The following examples demonstrate how to achieve precise PySpark date manipulation. We will specifically focus on utilizing the powerful functions available in the pyspark.sql.functions library. Mastering these methods ensures that your data preparation steps are clean, performant, and easily replicable, forming the basis for advanced business logic and reporting requirements across massive datasets.

Method 1: Extracting Only the Quarter Number

The most direct approach to isolating the quarter relies on the highly optimized built-in quarter function found within pyspark.sql.functions. This function directly returns an integer value representing the quarter of the year (1 for January–March, 2 for April–June, etc.) for the provided date column. This method is typically used when the year context is already available in a separate column, or when the analysis strictly focuses on cyclical comparisons across different years using aggregation keys.

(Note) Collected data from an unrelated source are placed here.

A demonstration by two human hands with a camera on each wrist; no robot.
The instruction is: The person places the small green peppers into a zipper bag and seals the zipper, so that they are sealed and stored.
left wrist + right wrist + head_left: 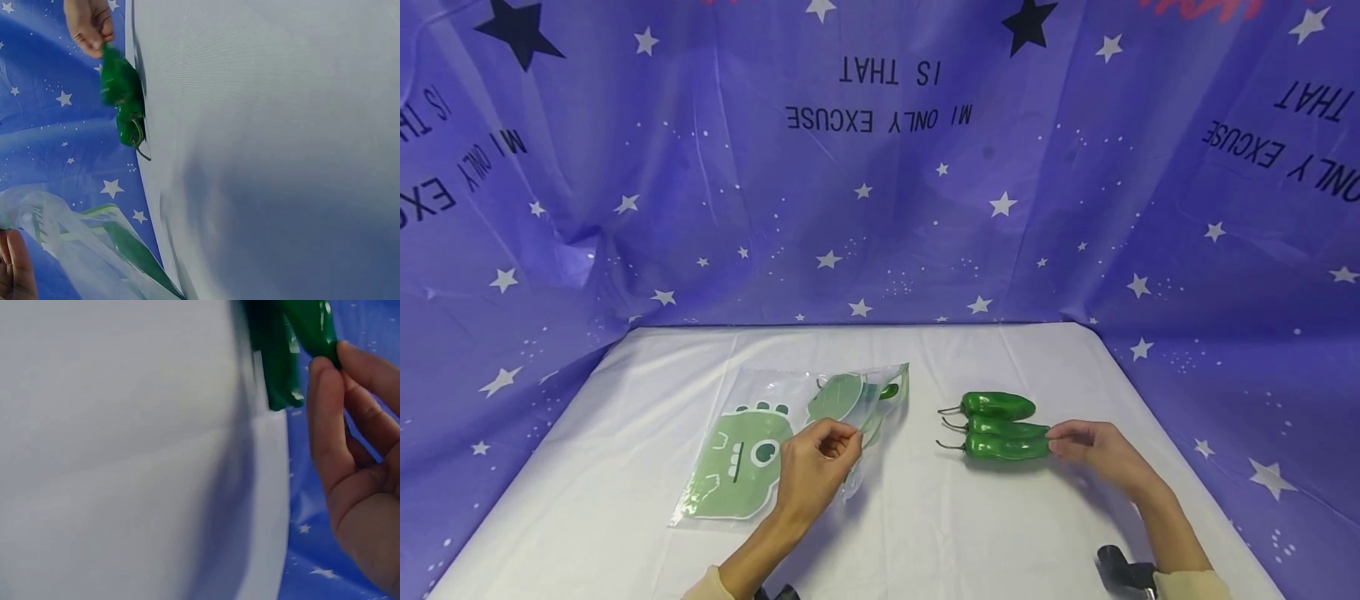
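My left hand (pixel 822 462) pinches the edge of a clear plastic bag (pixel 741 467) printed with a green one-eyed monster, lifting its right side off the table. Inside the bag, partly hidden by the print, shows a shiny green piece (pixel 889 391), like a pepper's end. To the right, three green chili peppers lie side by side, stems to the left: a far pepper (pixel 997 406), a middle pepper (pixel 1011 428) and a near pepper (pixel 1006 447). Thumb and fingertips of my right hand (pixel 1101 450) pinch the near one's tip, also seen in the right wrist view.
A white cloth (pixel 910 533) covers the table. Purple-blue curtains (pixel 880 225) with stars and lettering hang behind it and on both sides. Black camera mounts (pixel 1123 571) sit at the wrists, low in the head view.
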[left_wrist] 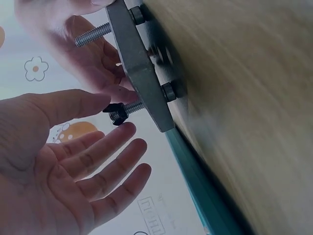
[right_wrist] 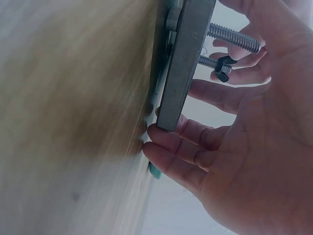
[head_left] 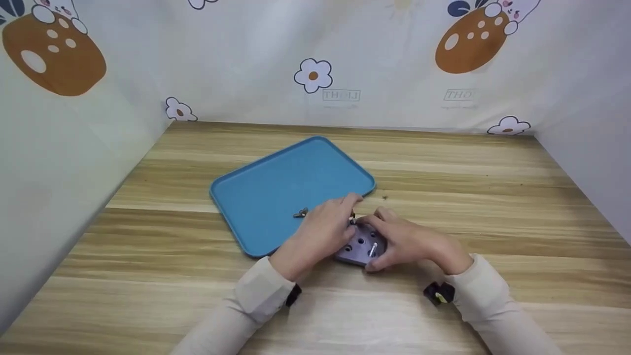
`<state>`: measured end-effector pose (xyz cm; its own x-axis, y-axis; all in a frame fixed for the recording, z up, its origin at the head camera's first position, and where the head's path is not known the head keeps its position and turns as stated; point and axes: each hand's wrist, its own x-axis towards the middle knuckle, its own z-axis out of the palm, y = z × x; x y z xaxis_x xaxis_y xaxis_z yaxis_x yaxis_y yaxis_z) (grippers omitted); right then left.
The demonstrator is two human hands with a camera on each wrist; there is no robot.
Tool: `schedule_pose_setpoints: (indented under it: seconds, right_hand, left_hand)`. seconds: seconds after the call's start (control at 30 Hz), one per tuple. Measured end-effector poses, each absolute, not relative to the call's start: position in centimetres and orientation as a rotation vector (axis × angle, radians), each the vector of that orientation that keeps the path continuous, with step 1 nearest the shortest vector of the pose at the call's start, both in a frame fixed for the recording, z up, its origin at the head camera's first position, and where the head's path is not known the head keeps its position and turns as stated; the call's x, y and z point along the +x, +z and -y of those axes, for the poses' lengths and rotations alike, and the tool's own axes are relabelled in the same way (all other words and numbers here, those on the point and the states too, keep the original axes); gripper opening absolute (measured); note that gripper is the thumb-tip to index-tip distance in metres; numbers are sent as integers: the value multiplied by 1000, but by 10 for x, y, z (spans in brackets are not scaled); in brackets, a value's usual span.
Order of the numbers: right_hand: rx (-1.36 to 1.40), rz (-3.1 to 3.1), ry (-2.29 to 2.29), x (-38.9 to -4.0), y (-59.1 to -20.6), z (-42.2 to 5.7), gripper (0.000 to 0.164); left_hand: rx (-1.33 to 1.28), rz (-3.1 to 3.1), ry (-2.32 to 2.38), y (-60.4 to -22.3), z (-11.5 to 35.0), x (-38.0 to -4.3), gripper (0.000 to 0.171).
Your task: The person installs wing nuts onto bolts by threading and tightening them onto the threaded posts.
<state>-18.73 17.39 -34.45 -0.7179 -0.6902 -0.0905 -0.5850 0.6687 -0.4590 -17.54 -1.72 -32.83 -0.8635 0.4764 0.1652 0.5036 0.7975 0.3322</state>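
Observation:
A flat grey metal plate with several holes is held up a little off the table at its front middle. Two threaded bolts pass through it, their heads on the underside; one bolt stands bare. The other carries a dark wing nut near its tip. My left hand has its thumb against the wing nut and the index fingertip close on the other side, pinching it, while the remaining fingers spread loosely. With thumb and fingers on opposite edges, my right hand grips the plate.
A blue tray lies angled behind and left of the plate. Small brass-coloured pieces lie on it beside the left hand. A tiny dark bit is on the wooden table. Patterned cloth walls enclose the back and sides.

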Motion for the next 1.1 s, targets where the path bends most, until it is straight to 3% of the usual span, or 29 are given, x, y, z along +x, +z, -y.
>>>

To implement this, we utilize the withColumn transformation available on the DataFrame. The withColumn function allows us to add a new column based on the application of a column expression. In this case, the expression is quarter(df['date']). This creates a new column, which we name ‘quarter’, populated by the integer result of the function applied to every row’s ‘date’ value, providing a simple numeric classification.

Using this method keeps the transformation concise and highly readable, requiring only a single import. The syntax presented below is the core logic necessary to perform the extraction.

from pyspark.sql.functions import quarter

df_new = df.withColumn('quarter', quarter(df['date']))

Method 2: Combining Year and Quarter for Complete Context

While extracting only the quarter number is useful, analytical scenarios spanning multiple years often require a unique identifier that combines both the year and the quarter. This combined format, such as YYYYQQ (e.g., 2022Q1), serves as an excellent time key for data warehousing, pivot tables, and precise chronological visualization. To achieve this in PySpark, we must utilize a combination of four functions from pyspark.sql.functions: year(), quarter(), concat(), and lit().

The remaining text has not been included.